YOUR TASK - Print the listing below again. Change nothing.

INPUT DATA -
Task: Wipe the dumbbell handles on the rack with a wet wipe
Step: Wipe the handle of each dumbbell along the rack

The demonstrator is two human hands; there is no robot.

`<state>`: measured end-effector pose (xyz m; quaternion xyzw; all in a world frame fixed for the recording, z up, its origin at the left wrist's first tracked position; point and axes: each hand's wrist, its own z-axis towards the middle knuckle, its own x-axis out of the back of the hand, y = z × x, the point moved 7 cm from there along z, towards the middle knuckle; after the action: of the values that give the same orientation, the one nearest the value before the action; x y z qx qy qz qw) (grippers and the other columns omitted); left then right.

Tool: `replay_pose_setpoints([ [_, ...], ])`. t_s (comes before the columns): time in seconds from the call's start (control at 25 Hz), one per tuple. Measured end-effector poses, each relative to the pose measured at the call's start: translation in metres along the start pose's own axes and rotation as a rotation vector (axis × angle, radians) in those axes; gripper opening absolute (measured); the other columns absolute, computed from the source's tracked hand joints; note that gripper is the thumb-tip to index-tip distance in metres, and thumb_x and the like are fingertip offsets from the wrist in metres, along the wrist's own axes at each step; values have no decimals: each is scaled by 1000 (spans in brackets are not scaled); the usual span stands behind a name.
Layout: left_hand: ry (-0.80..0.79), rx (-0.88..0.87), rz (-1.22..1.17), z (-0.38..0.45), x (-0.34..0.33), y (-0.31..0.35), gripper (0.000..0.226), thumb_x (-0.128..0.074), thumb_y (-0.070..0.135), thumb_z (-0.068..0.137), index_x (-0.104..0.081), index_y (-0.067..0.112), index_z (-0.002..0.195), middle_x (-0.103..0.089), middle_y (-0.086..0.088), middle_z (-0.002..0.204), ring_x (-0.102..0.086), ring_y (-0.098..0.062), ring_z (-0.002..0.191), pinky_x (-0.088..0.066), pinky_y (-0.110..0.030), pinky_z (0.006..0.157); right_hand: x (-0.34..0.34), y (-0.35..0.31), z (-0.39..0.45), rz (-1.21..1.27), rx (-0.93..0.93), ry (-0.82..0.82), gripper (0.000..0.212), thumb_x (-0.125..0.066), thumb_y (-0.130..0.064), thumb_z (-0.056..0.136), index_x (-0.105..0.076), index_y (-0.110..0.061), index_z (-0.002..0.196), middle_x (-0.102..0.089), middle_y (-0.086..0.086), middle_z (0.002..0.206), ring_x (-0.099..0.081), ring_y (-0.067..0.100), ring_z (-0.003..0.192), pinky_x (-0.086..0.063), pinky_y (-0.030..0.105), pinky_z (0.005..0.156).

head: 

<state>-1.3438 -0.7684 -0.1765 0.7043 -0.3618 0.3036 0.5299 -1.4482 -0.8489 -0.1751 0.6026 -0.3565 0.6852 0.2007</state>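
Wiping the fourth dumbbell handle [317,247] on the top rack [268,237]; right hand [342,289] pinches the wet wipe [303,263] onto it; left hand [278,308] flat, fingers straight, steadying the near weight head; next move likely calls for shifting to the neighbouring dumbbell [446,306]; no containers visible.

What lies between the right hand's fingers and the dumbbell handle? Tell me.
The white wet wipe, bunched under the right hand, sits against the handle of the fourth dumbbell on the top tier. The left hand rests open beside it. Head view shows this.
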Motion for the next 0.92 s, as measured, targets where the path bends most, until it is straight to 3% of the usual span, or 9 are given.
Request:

RESULT OF THE TASK -
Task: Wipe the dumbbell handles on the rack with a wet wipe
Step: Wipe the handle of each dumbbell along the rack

The demonstrator is two human hands; there is no robot.

`<state>`: measured end-effector pose (xyz m; quaternion xyzw; all in a world frame fixed for the recording, z up, its origin at the left wrist's first tracked position; point and axes: each hand's wrist, its own z-axis towards the middle knuckle, its own x-axis out of the back of the hand, y = z × x, the point moved 7 cm from there along z, towards the middle knuckle; after the action: of the values that give the same orientation, the one nearest the value before the action; x y z qx qy qz qw) (grippers and the other columns omitted); left then right.

Tool: `replay_pose_setpoints([ [_, ...], ])`. t_s (comes before the columns): time in seconds from the call's start (control at 25 Hz), one per tuple. Measured end-effector poses, each relative to the pose measured at the call's start: translation in metres along the start pose's own axes and rotation as a rotation vector (axis × angle, radians) in those axes; gripper opening absolute (measured); the other columns absolute, computed from the source's tracked hand joints; note that gripper is the thumb-tip to index-tip distance in metres, and thumb_x and the like are fingertip offsets from the wrist in metres, along the wrist's own axes at each step; values have no decimals: each is scaled by 1000 (spans in brackets are not scaled); the usual span stands behind a name.
Layout: left_hand: ry (-0.80..0.79), rx (-0.88..0.87), rz (-1.22..1.17), z (-0.38..0.45), x (-0.34..0.33), y (-0.31..0.35), gripper (0.000..0.226), thumb_x (-0.128..0.074), thumb_y (-0.070..0.135), thumb_z (-0.068..0.137), index_x (-0.104..0.081), index_y (-0.067..0.112), index_z (-0.002..0.195), middle_x (-0.103..0.089), middle_y (-0.086..0.088), middle_z (-0.002..0.204), ring_x (-0.102..0.086), ring_y (-0.098..0.062), ring_z (-0.002..0.191), pinky_x (-0.088..0.066), pinky_y (-0.110..0.030), pinky_z (0.006..0.157); right_hand: x (-0.34..0.34), y (-0.35..0.31), z (-0.39..0.45), rz (-1.21..1.27), rx (-0.93..0.93), ry (-0.82..0.82), gripper (0.000..0.212), thumb_x (-0.125..0.066), thumb_y (-0.130..0.064), thumb_z (-0.056..0.136), index_x (-0.105..0.076), index_y (-0.110..0.061), index_z (-0.002..0.196), middle_x (-0.102..0.089), middle_y (-0.086..0.086), middle_z (0.002..0.206), ring_x (-0.099..0.081), ring_y (-0.067..0.100), ring_z (-0.003..0.192), pinky_x (-0.086..0.063), pinky_y (-0.030..0.105), pinky_z (0.005..0.156).

head: 

<state>-1.3438 -0.7684 -0.1765 0.7043 -0.3618 0.3036 0.5299 -1.4482 -0.8489 -0.1751 0.6026 -0.3565 0.6852 0.2007</state>
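Wiping the fourth dumbbell handle [317,247] on the top rack [268,237]; right hand [342,289] pinches the wet wipe [303,263] onto it; left hand [278,308] flat, fingers straight, steadying the near weight head; next move likely calls for shifting to the neighbouring dumbbell [446,306]; no containers visible.

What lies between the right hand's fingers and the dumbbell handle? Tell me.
The white wet wipe, bunched under the right hand, sits against the handle of the fourth dumbbell on the top tier. The left hand rests open beside it. Head view shows this.
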Motion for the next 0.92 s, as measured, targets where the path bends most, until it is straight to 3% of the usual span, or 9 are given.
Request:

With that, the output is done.